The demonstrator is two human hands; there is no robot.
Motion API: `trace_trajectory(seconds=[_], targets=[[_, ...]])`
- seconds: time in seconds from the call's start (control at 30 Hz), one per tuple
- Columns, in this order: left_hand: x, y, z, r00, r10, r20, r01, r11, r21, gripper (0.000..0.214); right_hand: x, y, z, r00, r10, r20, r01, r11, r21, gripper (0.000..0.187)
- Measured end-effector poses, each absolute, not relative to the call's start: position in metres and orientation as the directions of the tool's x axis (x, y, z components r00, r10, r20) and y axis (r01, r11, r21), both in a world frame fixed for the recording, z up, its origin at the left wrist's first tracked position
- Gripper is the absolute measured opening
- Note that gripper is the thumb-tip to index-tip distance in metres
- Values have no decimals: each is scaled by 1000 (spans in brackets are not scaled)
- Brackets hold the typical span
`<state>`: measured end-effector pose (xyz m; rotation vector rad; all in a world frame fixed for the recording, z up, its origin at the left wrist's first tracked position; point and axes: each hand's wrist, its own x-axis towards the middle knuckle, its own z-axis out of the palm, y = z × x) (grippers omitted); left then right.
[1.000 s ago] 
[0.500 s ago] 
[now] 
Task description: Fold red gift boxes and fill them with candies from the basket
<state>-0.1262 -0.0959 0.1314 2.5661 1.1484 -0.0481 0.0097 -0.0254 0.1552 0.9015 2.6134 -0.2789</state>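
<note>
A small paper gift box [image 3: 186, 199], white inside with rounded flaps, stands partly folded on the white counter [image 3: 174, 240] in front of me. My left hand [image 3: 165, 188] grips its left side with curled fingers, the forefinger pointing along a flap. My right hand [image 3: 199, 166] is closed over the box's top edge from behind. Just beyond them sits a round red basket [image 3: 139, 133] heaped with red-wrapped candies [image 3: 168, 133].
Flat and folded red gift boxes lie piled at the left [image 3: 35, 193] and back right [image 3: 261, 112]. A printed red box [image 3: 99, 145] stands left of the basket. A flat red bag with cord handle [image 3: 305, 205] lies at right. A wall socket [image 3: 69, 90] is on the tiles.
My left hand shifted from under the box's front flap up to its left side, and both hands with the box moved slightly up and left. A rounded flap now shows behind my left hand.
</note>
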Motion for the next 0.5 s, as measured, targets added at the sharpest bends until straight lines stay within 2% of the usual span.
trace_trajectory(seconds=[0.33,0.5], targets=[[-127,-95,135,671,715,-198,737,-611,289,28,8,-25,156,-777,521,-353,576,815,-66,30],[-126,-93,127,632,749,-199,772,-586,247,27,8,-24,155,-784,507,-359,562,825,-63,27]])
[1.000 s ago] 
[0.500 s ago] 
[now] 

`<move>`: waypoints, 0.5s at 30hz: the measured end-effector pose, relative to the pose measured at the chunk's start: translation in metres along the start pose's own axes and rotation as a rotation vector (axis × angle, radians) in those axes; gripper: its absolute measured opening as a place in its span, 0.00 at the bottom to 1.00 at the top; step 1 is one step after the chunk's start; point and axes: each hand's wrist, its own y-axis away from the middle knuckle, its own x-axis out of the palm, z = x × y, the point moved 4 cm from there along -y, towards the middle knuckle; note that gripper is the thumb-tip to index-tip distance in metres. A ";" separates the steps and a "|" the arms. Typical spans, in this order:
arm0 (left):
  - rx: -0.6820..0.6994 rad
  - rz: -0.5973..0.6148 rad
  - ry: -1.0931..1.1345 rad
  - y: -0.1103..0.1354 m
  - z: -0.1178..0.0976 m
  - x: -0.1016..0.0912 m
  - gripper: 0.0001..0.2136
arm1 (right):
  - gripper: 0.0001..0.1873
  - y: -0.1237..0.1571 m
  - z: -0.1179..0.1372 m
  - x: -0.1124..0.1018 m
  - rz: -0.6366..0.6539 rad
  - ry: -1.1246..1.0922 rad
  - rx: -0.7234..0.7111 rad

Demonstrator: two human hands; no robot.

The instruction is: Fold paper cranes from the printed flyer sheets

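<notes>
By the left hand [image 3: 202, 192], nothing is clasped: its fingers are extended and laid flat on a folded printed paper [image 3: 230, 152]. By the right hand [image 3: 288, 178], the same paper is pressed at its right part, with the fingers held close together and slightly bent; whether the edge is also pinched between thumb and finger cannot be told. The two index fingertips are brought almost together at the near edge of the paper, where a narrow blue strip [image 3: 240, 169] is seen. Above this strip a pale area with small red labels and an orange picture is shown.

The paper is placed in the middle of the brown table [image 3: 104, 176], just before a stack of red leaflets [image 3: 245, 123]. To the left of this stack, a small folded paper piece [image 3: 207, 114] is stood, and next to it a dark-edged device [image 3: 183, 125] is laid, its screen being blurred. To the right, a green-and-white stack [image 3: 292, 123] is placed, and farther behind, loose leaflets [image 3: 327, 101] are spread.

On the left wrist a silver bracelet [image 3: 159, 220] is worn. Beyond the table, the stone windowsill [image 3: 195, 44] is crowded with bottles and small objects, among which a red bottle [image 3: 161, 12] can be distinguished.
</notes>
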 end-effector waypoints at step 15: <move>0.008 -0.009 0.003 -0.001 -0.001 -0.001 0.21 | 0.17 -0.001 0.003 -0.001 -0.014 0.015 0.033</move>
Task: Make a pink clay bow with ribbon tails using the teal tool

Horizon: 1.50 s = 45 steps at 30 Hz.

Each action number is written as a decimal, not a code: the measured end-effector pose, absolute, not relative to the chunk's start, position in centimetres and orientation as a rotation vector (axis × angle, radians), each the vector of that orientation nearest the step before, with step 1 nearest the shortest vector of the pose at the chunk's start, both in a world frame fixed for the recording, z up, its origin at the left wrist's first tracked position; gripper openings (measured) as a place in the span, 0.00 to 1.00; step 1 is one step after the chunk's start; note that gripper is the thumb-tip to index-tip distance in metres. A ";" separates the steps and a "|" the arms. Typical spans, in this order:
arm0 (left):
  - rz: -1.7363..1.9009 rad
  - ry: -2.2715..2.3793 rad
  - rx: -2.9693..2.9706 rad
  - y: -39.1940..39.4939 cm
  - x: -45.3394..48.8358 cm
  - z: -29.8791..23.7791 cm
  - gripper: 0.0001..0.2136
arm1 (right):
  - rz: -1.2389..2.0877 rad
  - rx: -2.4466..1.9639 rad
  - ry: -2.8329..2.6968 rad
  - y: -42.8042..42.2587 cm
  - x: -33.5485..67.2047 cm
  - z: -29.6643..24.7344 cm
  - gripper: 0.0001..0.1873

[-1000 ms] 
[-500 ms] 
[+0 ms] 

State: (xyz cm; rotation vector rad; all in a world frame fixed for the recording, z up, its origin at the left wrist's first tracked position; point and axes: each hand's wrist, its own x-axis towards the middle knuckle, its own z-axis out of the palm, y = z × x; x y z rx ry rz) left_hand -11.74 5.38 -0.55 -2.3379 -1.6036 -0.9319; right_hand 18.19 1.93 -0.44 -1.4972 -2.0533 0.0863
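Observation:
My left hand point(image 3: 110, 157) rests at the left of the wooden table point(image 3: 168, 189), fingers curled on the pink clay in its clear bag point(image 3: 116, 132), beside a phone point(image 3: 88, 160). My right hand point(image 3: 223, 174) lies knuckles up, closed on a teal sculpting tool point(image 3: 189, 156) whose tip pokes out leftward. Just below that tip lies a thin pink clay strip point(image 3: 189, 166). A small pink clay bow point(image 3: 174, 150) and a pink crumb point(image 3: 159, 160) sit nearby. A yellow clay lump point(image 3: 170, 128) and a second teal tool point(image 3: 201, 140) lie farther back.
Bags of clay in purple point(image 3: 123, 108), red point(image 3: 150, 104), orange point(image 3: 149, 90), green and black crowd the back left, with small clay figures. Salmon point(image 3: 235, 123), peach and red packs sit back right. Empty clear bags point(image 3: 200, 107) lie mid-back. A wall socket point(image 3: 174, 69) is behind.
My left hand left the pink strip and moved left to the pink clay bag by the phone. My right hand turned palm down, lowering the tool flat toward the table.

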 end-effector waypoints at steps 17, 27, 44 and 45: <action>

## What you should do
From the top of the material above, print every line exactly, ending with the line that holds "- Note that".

## Reply to the exercise
The demonstrator is two human hands; there is no robot.
Motion API: `trace_trajectory(seconds=[_], targets=[[_, ...]])`
- seconds: time in seconds from the call's start (control at 30 Hz), one per tuple
- Columns, in this order: left_hand: x, y, z, r00, r10, r20, r01, r11, r21, gripper (0.000..0.214); right_hand: x, y, z, r00, r10, r20, r01, r11, r21, gripper (0.000..0.187)
- Measured end-effector poses, each absolute, not relative to the call's start: position in metres and orientation as the directions of the tool's x axis (x, y, z components r00, r10, r20) and y axis (r01, r11, r21), both in a world frame fixed for the recording, z up, its origin at the left wrist's first tracked position
- Gripper is the absolute measured opening
- Note that gripper is the thumb-tip to index-tip distance in metres

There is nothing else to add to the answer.